• _Exercise_
Up to and including the line containing "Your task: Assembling", please reproduce the lines of the listing below, starting from the top.

• _Data section_
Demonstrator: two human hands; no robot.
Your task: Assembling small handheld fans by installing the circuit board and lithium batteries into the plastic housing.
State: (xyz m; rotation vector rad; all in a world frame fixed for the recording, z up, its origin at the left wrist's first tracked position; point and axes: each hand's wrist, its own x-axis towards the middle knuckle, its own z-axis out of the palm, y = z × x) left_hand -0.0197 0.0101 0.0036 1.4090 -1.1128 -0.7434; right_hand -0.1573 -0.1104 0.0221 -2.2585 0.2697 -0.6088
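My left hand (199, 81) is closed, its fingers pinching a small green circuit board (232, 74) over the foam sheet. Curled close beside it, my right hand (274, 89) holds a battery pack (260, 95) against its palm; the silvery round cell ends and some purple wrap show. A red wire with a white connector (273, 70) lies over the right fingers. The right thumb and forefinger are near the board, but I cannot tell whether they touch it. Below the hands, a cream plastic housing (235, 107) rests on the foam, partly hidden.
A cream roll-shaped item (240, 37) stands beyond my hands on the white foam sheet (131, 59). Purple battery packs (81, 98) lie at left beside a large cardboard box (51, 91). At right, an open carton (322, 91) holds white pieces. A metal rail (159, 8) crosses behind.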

• _Expected answer_
Demonstrator: two human hands; no robot.
Your task: Assembling small handheld fans by installing the circuit board and lithium batteries into the plastic housing.

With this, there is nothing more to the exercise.